Kubernetes Hardening Guide
Organisations all around us, large and small, are adopting or planning to move to Kubernetes. As number of Kubernetes installations grow, the security concerts are going as well.

Thankfully recently NSA published a guide to harden Kubernetes installations. This guide outlines a wide range of important security practices - and can easily be used as a reference for Kubernetes deployments. Here is the Hardening Guide if you're interested in the whole document.

However, the document is more than 50 pages long and depending on reading speed it may need few days to few weeks of reading.

In this post, I attempt to provide a gentle introduction to the paper. We'll take a look at some of the most important security concerns and their remedies, as per the document. Idea is to provide our readers a high level overview and perhaps a checklist of importants aspects to cover when looking at securing a Kubernetes cluster.

Introduction

The document talks about three broad areas for potential compromise in Kubernetes ecosystem - Supply Chain Risks, Malicious Threat Actors, and Insider Threats.

Supply chain risks essentially mean compromised components of the Kubernetes ecosystem, i.e. containers or underlying infrastructure components. Malicious threat actors are external agents or agencies that are interested in exploiting data or compute from your Kubernetes cluster. Finally insider threats are when access privileges given to an internal user is leveraged knowingly or unknowingly for malicious intents.

Supply chain risks are most tricky to mitigate, since the attack surface area is too wide. Attacker can compromise a single element in the entire ecosystem and be able to exploit the cluster. Typical entry points include third party software and  vendors used to create / manage the cluster.

It is important to note here that whatever be attacker's entry point - target is generally get access to critical data. So, fixing the data access points is the preferred approach.

Below is the high level list of patterns and fixes as recommended by the paper.

Recommendations

Kubernetes Pod security

  • Use containers built to run applications as non-root users.
  • Where possible, run containers with immutable file systems.
  • Scan container images for possible vulnerabilities or misconfigurations.
  • Use a Pod Security Policy to enforce a minimum level of security including:
  1. Preventing privileged containers.
  2. Denying container features frequently exploited to breakout, such as hostPID, hostIPC, hostNetwork, allowedHostPath.
  3. Rejecting containers that execute as the root user or allow elevation to root
    hardening applications against exploitation using security services such as SELinux®, AppArmor®, and seccomp.

Network separation and hardening

  • Lock down access to control plane nodes using a firewall and role-based access control (RBAC).
  • Further limit access to the Kubernetes etcd server.
  • Configure control plane components to use authenticated, encrypted communications using Transport Layer Security (TLS) certificates.
  • Set up network policies to isolate resources.
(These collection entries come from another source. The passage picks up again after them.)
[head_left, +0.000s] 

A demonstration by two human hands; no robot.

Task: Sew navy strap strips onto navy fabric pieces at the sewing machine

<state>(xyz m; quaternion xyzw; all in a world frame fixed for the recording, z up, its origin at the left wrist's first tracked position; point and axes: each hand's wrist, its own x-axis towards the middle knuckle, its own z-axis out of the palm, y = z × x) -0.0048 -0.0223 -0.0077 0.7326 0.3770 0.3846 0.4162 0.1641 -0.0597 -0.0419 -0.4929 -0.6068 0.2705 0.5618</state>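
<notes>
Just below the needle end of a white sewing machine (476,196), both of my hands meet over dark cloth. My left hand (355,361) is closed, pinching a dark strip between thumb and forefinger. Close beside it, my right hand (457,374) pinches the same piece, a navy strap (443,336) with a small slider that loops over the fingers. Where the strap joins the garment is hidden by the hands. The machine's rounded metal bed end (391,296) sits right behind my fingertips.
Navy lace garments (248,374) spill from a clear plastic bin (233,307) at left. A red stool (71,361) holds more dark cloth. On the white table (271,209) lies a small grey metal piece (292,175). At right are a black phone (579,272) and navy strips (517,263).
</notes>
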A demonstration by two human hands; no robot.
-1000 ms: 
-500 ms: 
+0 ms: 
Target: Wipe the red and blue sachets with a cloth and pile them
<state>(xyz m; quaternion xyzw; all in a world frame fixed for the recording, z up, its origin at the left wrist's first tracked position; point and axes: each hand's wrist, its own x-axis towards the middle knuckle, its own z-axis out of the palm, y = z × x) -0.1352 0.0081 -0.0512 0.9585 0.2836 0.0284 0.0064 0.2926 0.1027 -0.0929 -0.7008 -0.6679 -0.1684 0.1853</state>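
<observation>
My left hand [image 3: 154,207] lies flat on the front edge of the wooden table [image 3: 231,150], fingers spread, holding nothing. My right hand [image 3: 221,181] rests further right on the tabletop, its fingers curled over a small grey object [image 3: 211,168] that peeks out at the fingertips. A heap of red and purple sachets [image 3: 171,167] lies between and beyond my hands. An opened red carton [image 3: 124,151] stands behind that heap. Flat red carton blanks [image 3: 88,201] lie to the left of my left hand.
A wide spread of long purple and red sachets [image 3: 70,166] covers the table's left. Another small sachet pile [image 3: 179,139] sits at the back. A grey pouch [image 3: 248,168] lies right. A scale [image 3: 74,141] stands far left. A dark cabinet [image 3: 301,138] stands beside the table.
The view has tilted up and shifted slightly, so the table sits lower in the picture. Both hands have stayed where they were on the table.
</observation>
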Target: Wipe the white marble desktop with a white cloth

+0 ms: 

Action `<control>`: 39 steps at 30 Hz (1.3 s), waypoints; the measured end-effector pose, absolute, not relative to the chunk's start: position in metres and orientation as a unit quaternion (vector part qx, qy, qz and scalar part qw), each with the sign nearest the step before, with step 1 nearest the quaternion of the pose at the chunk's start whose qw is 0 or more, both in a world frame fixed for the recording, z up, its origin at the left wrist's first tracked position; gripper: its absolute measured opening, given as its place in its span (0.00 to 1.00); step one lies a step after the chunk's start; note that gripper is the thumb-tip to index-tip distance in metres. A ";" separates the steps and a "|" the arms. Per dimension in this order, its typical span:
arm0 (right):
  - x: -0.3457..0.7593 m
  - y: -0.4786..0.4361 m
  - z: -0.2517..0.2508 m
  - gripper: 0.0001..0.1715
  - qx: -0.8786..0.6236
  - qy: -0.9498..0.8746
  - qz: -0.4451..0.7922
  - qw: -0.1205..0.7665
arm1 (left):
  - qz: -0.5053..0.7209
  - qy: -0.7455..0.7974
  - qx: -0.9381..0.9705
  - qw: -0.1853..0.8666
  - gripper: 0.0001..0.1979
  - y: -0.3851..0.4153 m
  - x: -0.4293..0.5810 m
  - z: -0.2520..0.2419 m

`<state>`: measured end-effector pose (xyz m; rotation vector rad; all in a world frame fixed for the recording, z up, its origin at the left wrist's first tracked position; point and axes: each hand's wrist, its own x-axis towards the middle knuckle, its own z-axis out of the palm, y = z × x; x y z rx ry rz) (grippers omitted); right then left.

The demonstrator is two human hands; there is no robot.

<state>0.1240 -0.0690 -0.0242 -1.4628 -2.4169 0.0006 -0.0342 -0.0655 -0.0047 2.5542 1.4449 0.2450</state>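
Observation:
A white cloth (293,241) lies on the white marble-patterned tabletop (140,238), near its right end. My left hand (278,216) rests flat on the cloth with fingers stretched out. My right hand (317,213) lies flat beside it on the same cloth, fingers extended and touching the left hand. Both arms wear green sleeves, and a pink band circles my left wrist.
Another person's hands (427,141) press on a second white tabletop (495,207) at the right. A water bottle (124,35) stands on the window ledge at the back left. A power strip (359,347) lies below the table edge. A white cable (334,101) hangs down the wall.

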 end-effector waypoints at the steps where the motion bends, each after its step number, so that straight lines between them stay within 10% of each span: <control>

Pods and services in different namespaces can still communicate with each other unless additional separation is enforced, such as network policies.
  • Place all credentials and sensitive information in Kubernetes Secrets rather than in configuration files. Encrypt Secrets using a strong encryption method.

Authentication and authorization

  • Disable anonymous login (enabled by default).
  • Use strong user authentication.
  • Create RBAC policies to limit administrator, user, and service account activity.

Log auditing

  • Enable audit logging (disabled by default).
  • Persist logs to ensure availability in the case of node, Pod, or container level failure.
  • Configure a metrics logger.

Upgrading and application security practices

  • Immediately apply security patches and updates.
  • Perform periodic vulnerability scans and penetration tests.
  • Remove components from the environment when they are no longer needed.